24—Procedures at family group conference
	(1)	The co-ordinator of a family group conference must ensure that information as to the child or young person's circumstances, and any grounds for suspecting the child or young person may be at risk, is presented to the conference.
	(2)	The co-ordinator of a family group conference must allow the child or young person's parents, guardians and family members present at the conference, and the child or young person if the co-ordinator thinks it appropriate to do so, an opportunity to hold discussions in private for the purpose of formulating recommendations as to the arrangements for the care of the child or young person.
	(3)	If a person referred to in section 23(1) is excluded from, or is unable to attend, a family group conference, the co-ordinator of the conference must take reasonable steps to ascertain the views of the person and present those views to the conference.
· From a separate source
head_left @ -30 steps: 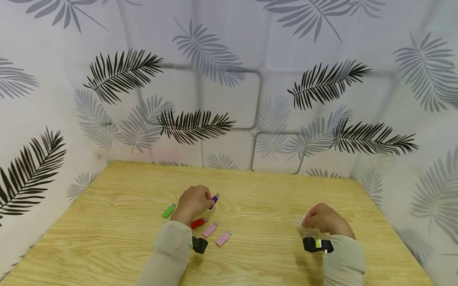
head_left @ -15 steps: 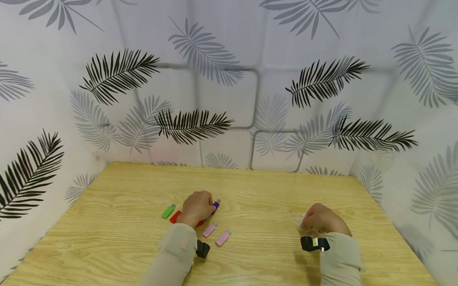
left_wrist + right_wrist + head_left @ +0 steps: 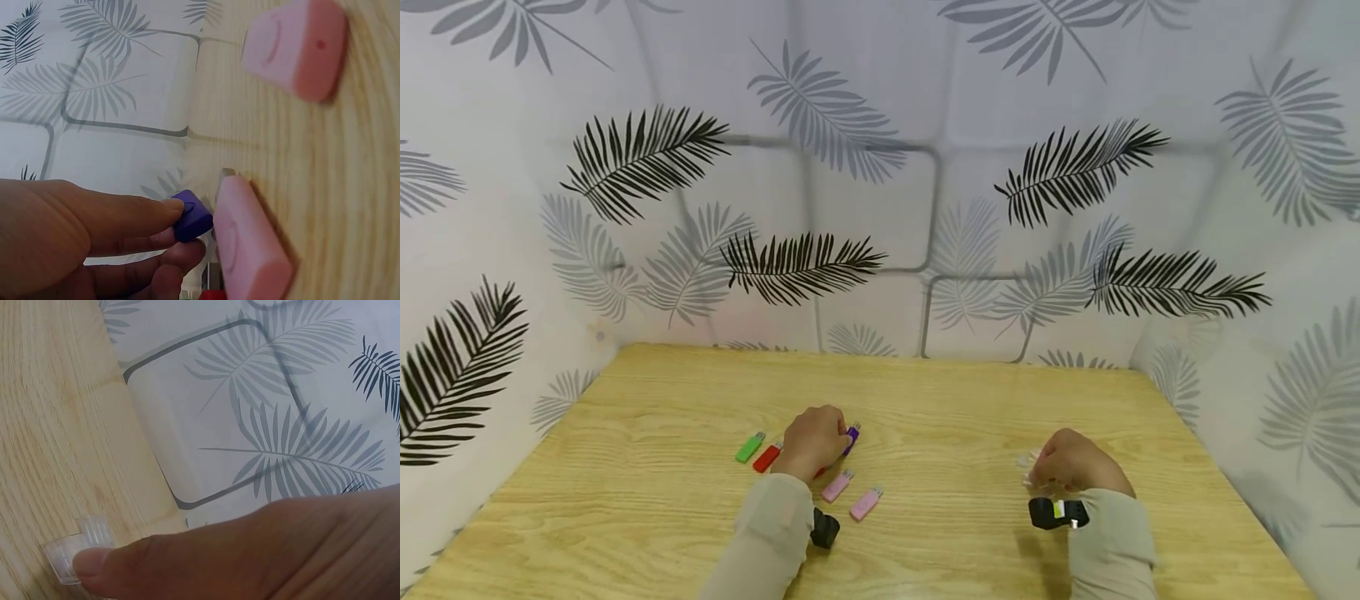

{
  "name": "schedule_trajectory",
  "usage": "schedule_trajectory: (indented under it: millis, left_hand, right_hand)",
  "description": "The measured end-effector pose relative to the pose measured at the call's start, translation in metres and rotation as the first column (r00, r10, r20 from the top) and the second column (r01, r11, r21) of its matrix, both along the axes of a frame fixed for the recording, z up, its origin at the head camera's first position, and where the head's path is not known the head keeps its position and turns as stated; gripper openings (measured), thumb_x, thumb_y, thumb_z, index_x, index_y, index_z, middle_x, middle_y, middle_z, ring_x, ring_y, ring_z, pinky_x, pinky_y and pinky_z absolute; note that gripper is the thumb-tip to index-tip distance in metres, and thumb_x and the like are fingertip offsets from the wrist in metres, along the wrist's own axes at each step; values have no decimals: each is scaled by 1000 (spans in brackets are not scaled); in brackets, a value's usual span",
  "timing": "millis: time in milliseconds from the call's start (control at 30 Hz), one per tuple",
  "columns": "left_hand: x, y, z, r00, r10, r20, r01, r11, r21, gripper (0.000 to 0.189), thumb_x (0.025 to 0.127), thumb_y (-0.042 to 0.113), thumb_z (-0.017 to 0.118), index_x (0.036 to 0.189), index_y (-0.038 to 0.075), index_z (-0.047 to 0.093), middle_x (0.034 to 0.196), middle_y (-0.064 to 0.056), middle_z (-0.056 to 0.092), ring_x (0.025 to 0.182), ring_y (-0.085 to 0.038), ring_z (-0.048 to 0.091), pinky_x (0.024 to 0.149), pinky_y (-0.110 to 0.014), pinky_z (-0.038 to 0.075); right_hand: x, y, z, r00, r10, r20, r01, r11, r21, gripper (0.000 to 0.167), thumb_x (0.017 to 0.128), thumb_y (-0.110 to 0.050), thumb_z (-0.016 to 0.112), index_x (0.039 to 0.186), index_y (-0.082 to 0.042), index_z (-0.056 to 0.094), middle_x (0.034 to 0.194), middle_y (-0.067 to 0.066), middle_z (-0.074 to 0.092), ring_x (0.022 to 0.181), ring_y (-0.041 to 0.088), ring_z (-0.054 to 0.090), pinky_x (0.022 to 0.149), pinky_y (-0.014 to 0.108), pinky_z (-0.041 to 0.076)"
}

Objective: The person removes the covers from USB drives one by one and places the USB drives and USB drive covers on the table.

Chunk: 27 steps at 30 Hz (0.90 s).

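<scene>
My left hand (image 3: 814, 435) pinches a purple USB stick (image 3: 852, 437) between thumb and fingers, its metal plug pointing away from me. Around that hand lie a green USB stick (image 3: 749, 447), a red one (image 3: 767, 457) and two pink USB sticks (image 3: 837, 486). Another red stick is mostly hidden beneath the hand. Seen from the left wrist, the purple stick is close beside a pink stick (image 3: 250, 240). At the right, my right hand (image 3: 1067, 461) has its thumb on a small clear plastic cap (image 3: 59, 561); a second clear piece (image 3: 97, 529) stands right behind it.
Everything lies on a light wood-grain table (image 3: 940, 517). A pale cloth with a leaf pattern (image 3: 880, 208) hangs behind the table and along both sides. Black cameras (image 3: 824, 528) sit at both wrists.
My left hand has moved a little right and toward me with the purple stick, uncovering a red stick on its left. My right hand has stayed nearly in place at the clear caps.
</scene>
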State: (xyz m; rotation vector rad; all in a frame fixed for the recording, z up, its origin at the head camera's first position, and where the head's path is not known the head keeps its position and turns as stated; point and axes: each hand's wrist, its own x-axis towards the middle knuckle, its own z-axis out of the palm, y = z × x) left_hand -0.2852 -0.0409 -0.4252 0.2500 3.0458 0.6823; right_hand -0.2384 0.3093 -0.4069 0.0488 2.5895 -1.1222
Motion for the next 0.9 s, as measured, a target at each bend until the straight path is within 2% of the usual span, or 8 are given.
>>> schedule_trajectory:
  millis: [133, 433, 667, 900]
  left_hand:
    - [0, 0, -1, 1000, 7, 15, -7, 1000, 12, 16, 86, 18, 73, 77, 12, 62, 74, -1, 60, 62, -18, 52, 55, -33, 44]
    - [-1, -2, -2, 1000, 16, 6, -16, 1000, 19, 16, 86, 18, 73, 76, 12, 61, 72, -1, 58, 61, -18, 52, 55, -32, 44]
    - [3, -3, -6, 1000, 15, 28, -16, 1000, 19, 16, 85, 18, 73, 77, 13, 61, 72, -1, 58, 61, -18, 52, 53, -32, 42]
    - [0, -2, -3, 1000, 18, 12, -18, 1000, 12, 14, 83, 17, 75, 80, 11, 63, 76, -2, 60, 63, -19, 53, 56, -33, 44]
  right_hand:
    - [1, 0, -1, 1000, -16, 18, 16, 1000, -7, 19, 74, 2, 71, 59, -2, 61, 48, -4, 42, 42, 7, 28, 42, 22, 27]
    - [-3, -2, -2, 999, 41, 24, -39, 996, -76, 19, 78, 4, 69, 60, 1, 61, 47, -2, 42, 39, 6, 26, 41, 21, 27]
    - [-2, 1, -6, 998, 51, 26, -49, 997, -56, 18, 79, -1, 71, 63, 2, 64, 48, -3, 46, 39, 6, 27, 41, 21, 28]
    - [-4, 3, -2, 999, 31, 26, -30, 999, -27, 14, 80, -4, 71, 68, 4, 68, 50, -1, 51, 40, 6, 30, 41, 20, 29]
	(4)	The following provisions relate to the making of decisions in respect of a family group conference:
	(a)	decisions should, if possible, be made by consensus of the persons present at the conference (and, in particular, by that of the child or young person and their parents, guardians and family members);
	(b)	a written record must be prepared of the decisions made at the conference;
	(c)	a decision will only be valid for the purposes of this Act if the child or young person, their parents and guardians and the Chief Executive each accept the decision in accordance with any requirements set out in the regulations;
	(d)	the making of decisions must comply with any other requirements set out in the regulations.
	(5)	The co-ordinator of the family group conference—
	(a)	must cause a copy of the written record of the decisions to be provided to each person present at the conference (and may provide a copy of the written record to any other person the co-ordinator thinks fit); and
	(b)	must cause a copy of the written record of the decisions to be included as part of the case plan for the child or young person to whom the conference relates.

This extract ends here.